**Exercise:**
List every line in this data where the string "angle" occurs.

**Provided data:**
________________________
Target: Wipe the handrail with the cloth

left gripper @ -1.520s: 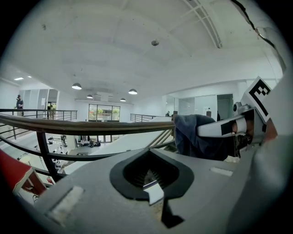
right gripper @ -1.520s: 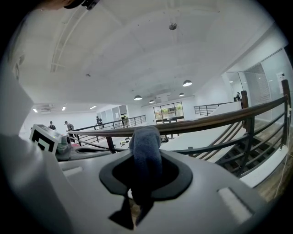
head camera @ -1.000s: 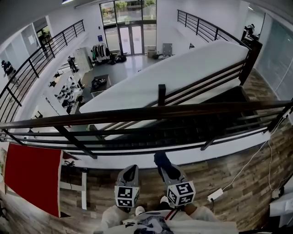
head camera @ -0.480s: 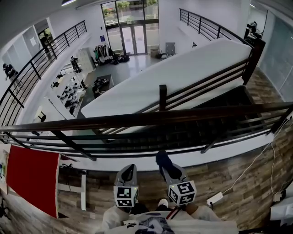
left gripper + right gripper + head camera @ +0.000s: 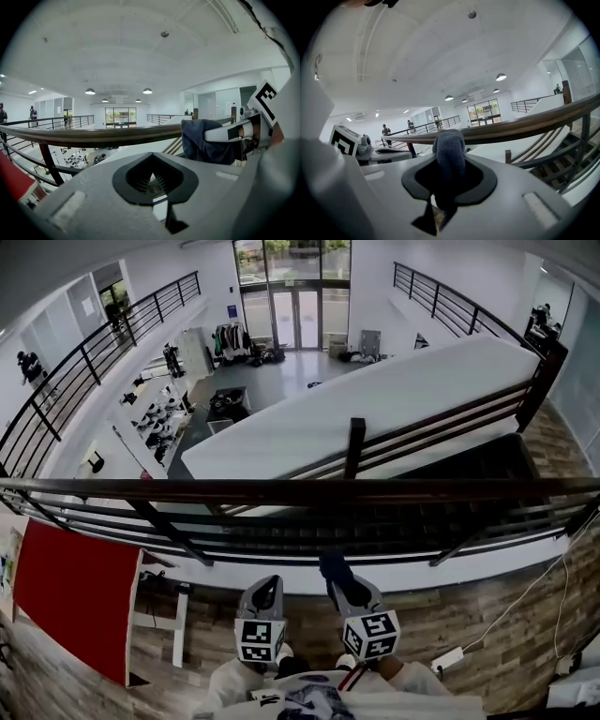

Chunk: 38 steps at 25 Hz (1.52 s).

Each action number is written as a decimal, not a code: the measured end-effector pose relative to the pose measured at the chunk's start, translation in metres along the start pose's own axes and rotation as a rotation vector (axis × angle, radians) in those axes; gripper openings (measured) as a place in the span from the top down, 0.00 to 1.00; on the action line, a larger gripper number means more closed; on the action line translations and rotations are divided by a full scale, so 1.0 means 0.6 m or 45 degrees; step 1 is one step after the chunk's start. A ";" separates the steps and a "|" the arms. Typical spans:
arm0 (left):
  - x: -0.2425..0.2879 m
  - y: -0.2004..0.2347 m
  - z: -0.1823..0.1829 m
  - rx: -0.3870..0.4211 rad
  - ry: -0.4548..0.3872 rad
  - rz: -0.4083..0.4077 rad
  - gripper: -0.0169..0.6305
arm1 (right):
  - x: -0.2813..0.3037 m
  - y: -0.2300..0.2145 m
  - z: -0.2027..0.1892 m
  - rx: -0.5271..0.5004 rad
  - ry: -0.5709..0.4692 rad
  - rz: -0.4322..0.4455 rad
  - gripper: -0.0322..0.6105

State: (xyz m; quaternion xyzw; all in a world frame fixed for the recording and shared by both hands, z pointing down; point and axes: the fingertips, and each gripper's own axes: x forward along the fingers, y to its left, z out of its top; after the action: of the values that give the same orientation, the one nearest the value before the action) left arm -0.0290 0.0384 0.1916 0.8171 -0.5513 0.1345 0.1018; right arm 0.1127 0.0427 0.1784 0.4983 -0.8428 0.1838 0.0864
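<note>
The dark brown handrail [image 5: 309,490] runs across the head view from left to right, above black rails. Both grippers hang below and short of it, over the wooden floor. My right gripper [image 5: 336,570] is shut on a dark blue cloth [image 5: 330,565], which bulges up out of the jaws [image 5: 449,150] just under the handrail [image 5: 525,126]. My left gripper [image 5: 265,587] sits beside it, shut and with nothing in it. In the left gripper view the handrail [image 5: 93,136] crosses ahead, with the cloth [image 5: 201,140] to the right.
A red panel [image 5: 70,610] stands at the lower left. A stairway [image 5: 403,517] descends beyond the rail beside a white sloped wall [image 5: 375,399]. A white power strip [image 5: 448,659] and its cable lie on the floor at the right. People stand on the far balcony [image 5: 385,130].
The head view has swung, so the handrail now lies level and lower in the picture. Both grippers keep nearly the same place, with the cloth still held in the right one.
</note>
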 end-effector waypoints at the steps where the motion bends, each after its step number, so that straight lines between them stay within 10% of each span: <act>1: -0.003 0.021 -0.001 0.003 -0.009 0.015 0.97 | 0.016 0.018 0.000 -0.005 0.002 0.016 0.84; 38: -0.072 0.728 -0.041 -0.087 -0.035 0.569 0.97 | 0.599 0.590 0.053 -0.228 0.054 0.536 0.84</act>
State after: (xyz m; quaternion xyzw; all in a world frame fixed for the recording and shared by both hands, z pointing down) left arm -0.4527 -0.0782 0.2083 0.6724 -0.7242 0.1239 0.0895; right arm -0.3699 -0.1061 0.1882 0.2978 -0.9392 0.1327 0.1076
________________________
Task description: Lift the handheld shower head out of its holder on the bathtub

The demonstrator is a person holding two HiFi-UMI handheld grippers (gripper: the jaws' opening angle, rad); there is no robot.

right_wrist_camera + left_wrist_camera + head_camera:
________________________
**Answer to the exercise:**
Each action number is written as a decimal, not a code: the measured end-effector pose relative to the pose measured at the chunk's start, translation in metres along the start pose's own axes and rotation as a rotation vector (axis × angle, radians) in those axes; gripper openings (measured) as a place in the span from the top down, 0.00 to 1.00; on the action line, a larger gripper number means more closed; on the action line translations and rotations are divided by a full scale, so 1.0 means 0.6 m or 45 degrees; step 1 is one step after the chunk's start. A ";" separates the steps and a "|" the arms. Typical spans:
The demonstrator is a person holding two HiFi-UMI handheld grippers (gripper: the jaws' opening angle, rad); there is no robot.

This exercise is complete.